*** Begin section ***

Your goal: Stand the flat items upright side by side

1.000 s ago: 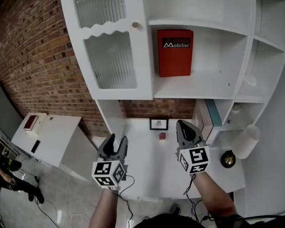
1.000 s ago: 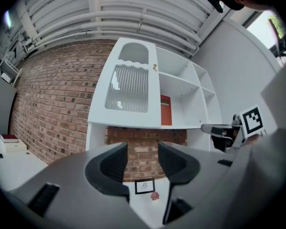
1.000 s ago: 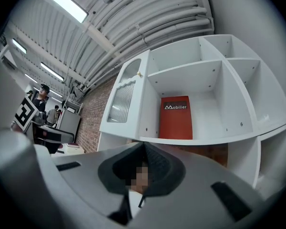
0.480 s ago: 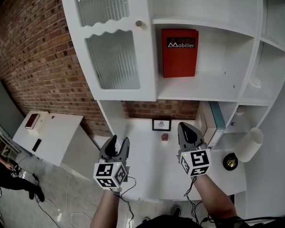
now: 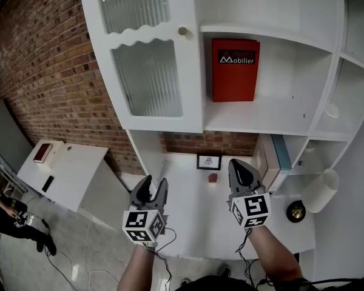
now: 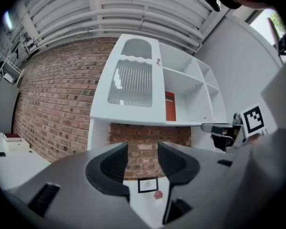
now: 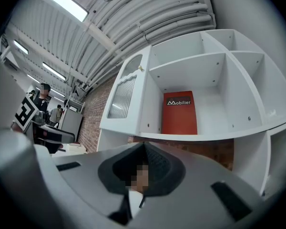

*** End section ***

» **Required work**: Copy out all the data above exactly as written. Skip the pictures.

» **Answer**:
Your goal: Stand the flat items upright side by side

1.000 s ago: 
1.000 s ago: 
1.000 s ago: 
0.480 s ago: 
now: 
now: 
now: 

Here the answer is complete.